> **Supplied material**
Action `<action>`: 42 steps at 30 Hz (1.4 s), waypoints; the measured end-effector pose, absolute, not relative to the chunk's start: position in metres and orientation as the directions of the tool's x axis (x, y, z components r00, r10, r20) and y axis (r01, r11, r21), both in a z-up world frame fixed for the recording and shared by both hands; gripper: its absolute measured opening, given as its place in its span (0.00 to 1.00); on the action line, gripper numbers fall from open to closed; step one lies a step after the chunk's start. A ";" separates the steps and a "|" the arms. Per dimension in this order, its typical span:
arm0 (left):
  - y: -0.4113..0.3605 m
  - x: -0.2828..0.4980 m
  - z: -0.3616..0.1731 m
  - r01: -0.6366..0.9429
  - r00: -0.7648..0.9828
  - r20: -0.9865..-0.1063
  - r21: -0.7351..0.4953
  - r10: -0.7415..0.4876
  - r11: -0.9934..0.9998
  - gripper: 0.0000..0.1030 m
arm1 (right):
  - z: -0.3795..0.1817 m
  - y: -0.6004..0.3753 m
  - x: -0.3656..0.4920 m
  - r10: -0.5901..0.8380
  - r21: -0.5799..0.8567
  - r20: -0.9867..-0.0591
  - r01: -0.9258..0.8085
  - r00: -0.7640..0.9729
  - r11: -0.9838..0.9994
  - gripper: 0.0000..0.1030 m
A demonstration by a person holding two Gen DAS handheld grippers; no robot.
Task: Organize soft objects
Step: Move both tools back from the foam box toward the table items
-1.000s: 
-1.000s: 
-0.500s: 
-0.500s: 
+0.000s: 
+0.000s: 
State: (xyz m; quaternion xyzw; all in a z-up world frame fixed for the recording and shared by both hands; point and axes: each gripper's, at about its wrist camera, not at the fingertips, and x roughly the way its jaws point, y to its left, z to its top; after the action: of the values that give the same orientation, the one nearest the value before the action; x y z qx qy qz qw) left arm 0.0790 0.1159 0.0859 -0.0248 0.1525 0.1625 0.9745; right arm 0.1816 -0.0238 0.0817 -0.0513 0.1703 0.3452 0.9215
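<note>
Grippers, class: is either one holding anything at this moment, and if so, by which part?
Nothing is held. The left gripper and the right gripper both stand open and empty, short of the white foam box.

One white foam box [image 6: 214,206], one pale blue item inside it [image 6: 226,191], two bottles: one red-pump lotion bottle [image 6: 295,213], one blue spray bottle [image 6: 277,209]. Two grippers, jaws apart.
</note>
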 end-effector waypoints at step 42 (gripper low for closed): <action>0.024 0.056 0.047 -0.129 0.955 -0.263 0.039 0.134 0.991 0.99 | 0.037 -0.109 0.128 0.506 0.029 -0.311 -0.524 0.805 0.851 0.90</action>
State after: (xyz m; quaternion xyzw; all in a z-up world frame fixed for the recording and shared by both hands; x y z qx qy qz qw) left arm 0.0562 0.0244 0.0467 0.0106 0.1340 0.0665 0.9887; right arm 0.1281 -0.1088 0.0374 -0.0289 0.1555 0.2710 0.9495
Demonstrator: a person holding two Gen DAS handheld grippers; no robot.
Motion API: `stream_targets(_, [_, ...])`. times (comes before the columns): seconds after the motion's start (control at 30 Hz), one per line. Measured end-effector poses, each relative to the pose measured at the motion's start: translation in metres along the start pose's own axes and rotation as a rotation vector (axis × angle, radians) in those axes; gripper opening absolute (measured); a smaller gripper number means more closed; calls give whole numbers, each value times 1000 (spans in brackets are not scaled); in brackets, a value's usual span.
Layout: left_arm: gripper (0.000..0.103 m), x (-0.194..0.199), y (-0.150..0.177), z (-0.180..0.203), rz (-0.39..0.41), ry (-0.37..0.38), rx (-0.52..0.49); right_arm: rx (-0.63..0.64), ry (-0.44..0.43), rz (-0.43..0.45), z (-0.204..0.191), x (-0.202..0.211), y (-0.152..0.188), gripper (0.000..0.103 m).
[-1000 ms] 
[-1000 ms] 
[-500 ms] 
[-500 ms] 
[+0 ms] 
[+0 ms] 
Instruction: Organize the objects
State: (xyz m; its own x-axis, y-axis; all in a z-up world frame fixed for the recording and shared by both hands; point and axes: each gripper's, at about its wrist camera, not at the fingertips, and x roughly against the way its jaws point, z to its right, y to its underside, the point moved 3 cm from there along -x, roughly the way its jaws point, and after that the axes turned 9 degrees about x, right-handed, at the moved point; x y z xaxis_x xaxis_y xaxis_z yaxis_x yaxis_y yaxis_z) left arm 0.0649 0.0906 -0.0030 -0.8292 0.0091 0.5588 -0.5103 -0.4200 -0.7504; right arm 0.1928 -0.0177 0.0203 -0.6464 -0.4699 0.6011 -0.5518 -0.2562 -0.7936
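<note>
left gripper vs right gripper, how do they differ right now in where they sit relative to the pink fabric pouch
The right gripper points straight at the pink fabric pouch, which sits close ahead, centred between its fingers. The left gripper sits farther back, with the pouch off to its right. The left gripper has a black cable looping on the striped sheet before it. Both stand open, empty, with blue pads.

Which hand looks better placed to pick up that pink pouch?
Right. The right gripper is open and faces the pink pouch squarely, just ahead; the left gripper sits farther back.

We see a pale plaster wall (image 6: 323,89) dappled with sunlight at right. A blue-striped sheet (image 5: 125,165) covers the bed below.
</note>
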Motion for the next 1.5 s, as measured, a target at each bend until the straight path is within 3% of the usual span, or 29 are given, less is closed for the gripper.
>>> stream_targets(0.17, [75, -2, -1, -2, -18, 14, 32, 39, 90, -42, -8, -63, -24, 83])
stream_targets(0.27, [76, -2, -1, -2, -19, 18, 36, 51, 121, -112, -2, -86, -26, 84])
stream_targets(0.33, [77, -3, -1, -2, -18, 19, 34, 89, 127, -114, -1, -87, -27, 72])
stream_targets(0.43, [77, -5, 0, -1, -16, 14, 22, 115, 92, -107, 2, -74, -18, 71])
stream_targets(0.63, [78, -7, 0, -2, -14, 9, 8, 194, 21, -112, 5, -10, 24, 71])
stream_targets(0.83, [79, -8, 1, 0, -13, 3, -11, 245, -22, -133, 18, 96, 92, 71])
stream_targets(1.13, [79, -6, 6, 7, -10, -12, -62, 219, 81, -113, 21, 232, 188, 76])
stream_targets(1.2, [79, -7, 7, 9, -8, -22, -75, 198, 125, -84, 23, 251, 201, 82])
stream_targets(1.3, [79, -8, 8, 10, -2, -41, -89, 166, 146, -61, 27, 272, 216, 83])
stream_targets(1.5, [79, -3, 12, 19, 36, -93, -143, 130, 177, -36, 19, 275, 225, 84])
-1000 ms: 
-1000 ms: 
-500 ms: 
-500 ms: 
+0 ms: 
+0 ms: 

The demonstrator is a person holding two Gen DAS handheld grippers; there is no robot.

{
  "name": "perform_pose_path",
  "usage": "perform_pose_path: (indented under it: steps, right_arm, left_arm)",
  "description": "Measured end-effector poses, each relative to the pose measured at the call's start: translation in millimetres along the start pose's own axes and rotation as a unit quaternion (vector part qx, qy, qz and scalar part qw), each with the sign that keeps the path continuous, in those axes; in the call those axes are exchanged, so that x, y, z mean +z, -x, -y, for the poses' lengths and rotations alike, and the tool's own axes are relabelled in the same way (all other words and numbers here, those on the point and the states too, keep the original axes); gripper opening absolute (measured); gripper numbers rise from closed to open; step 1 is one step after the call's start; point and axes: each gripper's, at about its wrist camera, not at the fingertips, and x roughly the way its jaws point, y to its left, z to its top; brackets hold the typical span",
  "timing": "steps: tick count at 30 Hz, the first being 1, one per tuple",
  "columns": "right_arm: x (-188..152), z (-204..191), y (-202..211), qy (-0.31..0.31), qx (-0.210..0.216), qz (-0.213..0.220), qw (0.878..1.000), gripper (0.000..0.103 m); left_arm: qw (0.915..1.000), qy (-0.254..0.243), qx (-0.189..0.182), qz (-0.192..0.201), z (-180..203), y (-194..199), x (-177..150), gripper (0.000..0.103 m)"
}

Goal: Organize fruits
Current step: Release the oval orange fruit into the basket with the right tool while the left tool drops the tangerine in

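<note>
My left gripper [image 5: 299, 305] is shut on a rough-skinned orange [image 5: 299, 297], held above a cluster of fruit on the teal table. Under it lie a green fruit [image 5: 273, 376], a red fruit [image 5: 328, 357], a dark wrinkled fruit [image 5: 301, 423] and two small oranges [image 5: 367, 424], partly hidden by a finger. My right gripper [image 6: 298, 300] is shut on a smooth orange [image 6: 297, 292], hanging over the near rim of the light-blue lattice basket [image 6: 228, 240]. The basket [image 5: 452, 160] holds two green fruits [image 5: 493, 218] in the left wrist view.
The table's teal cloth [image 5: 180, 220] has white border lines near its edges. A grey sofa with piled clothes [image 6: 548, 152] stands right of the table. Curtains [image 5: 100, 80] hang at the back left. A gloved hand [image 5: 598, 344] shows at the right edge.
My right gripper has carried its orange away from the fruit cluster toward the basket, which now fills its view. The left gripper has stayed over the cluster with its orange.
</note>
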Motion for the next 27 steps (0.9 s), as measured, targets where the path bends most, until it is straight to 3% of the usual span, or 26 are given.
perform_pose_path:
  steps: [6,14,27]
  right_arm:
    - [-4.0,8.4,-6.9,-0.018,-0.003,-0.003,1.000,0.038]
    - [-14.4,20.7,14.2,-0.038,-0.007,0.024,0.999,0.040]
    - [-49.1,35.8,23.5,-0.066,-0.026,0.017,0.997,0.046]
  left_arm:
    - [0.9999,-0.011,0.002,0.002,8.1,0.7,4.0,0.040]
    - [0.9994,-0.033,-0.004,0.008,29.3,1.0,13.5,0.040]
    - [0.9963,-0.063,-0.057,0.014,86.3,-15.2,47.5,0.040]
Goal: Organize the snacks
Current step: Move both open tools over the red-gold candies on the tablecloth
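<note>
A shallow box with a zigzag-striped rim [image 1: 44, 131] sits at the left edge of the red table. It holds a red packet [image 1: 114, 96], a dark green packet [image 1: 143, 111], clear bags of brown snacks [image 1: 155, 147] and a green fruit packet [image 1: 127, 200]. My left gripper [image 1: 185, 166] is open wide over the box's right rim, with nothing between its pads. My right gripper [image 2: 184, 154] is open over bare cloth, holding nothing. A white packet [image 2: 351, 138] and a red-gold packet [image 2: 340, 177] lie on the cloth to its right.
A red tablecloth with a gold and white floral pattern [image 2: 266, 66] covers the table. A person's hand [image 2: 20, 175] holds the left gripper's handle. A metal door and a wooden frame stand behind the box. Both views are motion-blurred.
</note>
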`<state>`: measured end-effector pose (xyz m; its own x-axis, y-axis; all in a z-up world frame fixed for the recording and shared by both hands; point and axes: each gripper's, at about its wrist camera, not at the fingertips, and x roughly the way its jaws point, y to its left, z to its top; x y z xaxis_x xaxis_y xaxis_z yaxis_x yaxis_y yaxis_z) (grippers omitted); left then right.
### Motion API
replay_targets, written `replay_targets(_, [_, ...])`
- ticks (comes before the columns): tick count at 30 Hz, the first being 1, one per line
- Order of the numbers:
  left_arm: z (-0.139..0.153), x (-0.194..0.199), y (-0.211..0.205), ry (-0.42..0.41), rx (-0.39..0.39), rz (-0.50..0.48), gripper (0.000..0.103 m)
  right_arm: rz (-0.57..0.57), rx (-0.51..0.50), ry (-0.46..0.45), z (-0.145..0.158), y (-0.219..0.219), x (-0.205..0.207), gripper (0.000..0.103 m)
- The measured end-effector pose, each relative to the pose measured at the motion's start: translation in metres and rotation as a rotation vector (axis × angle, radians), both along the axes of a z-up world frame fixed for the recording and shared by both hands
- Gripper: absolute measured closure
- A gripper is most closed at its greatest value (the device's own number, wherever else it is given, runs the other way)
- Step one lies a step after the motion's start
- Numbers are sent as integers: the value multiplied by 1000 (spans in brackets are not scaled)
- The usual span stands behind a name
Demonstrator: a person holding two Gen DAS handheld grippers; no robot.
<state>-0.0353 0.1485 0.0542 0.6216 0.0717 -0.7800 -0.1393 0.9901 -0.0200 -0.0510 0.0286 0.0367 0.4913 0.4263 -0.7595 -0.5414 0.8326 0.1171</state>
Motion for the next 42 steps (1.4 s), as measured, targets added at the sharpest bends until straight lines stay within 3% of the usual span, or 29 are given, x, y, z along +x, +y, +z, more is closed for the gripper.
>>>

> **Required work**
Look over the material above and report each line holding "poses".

> **Answer to this problem**
Motion API: `stream_targets(_, [_, ...])`. times (comes before the columns): seconds after the motion's start (control at 30 Hz), one per line. Measured end-effector poses, each relative to the pose measured at the motion's start: translation in metres along the start pose's own axes and rotation as a rotation vector (axis × angle, radians) in those axes; gripper opening absolute (measured); a smaller gripper number means more closed; calls give whole numbers, each value times 1000 (spans in brackets are not scaled); in brackets, a value's usual span.
  "description": "Measured end-effector poses, each relative to the pose measured at the call's start: translation in millimetres along the start pose's own axes and rotation as a unit quaternion (vector part qx, qy, qz and scalar part qw), each with the sign that keeps the path continuous, in those axes; in the call those axes are exchanged, so that x, y, z mean +z, -x, -y, for the poses' lengths and rotations alike, and the tool's own axes are relabelled in the same way (all other words and numbers here, those on the point and the states too, keep the original axes); gripper opening absolute (measured); gripper numbers rise from closed to open; step 1 is one step after the call's start; point and axes: each gripper's, at about its wrist camera, not at the fingertips, and x roughly the way its jaws point, y to its left, z to its top; brackets hold the typical span",

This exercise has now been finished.